Para el momento de la finalización de la experiencia con Los Rodríguez, Andrés Calamaro ya había sacado, por afuera de la banda, el soundtrack de la película Caballos salvajes, de Marcelo Piñeyro, con la imperecedera canción Algún lugar encontraré al frente; el segundo volumen de las Grabaciones encontradas; cinco buenos discos; había logrado un éxito similar al que había tenido con Los Abuelos de la Nada, pero con más proyección ya que se encontraba instalado en Europa, y estaba componiendo canciones que no encontraban un lugar definitivo.

Es decir: era un exiliado que había recuperado su relación con cierta masividad en dos continentes, que había publicado discos, como las Grabaciones encontradas, que lo corrían del lugar inmóvil y temeroso que da el éxito, y, lo más importante, estaba fértil, en absoluta actividad creativa.

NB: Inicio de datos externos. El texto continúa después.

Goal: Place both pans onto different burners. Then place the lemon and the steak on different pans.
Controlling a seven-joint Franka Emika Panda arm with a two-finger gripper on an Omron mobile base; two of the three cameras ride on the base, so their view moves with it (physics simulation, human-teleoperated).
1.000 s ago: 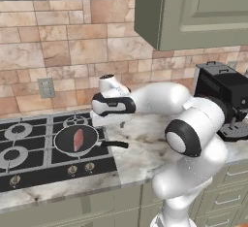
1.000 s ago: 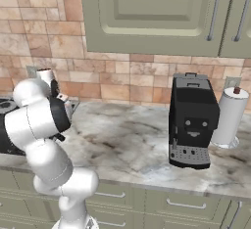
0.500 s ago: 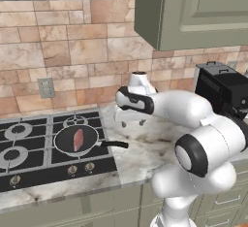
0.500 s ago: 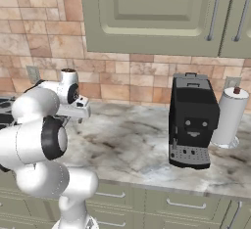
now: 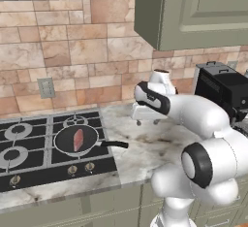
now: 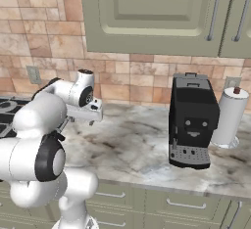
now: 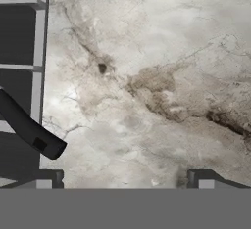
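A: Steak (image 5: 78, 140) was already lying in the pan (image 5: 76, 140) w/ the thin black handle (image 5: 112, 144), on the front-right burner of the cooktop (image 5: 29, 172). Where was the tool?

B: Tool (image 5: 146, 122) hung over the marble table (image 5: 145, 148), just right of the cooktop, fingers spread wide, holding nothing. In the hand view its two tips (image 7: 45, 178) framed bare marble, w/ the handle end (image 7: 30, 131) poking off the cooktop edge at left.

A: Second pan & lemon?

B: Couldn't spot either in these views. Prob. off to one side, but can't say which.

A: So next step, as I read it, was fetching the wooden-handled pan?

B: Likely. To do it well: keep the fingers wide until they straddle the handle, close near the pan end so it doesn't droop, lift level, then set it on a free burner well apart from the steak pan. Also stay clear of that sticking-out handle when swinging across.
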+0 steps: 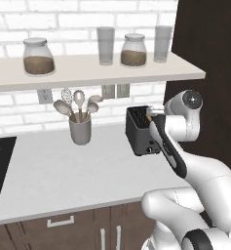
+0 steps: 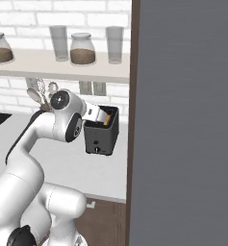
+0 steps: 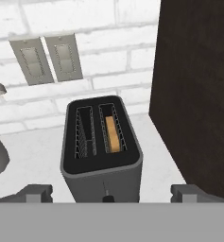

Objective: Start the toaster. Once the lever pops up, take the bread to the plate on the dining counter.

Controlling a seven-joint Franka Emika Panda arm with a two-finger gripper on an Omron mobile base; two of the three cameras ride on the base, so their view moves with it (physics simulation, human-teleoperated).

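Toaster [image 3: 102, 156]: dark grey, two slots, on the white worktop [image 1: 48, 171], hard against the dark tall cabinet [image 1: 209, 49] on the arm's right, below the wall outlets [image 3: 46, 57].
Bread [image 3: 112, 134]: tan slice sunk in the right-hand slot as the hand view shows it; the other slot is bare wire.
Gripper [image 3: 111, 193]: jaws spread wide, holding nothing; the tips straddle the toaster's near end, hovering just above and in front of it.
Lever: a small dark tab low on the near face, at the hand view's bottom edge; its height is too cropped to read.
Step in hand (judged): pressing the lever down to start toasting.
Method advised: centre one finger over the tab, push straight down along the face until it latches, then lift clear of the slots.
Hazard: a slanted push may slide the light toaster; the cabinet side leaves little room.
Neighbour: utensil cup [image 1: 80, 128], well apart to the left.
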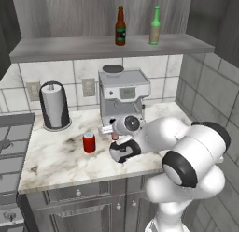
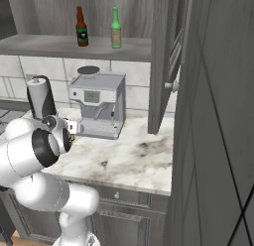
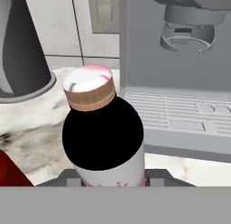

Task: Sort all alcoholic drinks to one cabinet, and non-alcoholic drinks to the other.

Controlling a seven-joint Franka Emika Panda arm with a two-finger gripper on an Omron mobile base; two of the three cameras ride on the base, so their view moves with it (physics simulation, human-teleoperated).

Tenía todo a su favor para enfrentar el futuro.

No es tan fácil como suena.

Porque también Calamaro –que había encontrado finalmente su verdadera voz en España, un tono inteligente de discurso público y la capacidad de tomarle el pulso a la lírica popular sin dejar de lado la alcurnia intelectual y, a la vez, callejera, como Hotel de mil estrellas, 7 segundos, Dulce condena, Me estás atrapando otra vez, la maravillosa Mi rock perdido, entre otras– se hallaba en una suerte de crossroad: no quería ser visto como aquel que destruye una fortaleza como Los Rodríguez y la alegría de los seguidores que tanto les había costado conseguir, lo que lo remitía a los malentendidos tejidos alrededor del final de Los Abuelos de la Nada, pero por otra parte quería seguir adelante en solitario.

¿Por qué se separa una banda de rock? ¿Hay vida después de que uno de los integrantes empieza a llamar más la atención que otro? ¿Cuánto influye el reparto de bienes después del éxito comercial? ¿Lo que empezó como una pandilla en busca de aventura siempre termina siendo una hoguera de vanidades?

Bueno, todo esto influyó en mayor o menor medida para que Los Rodríguez implosionara y Calamaro, que ya se encontraba en una situación absolutamente opuesta a la que tenía cuando había aterrizado en España en 1990 (cuando todos los Rodríguez dormían “en la misma cama”, según Ariel Rot), tomara la decisión de escuchar con más atención una oferta que le había hecho la compañía discográfica DRO, la misma con la que venía trabajando, en los tiempos en los que se estaba gestando Palabras más, palabras menos: era un contrato por cuatro discos. Le prometían pagar 200 mil dólares por cada uno de ellos.

Firmó.
Corría el año 1996.
Calamaro tenía 34 años, estaba casado.
Y nadie, ni siquiera él, podía prever lo que se vendría.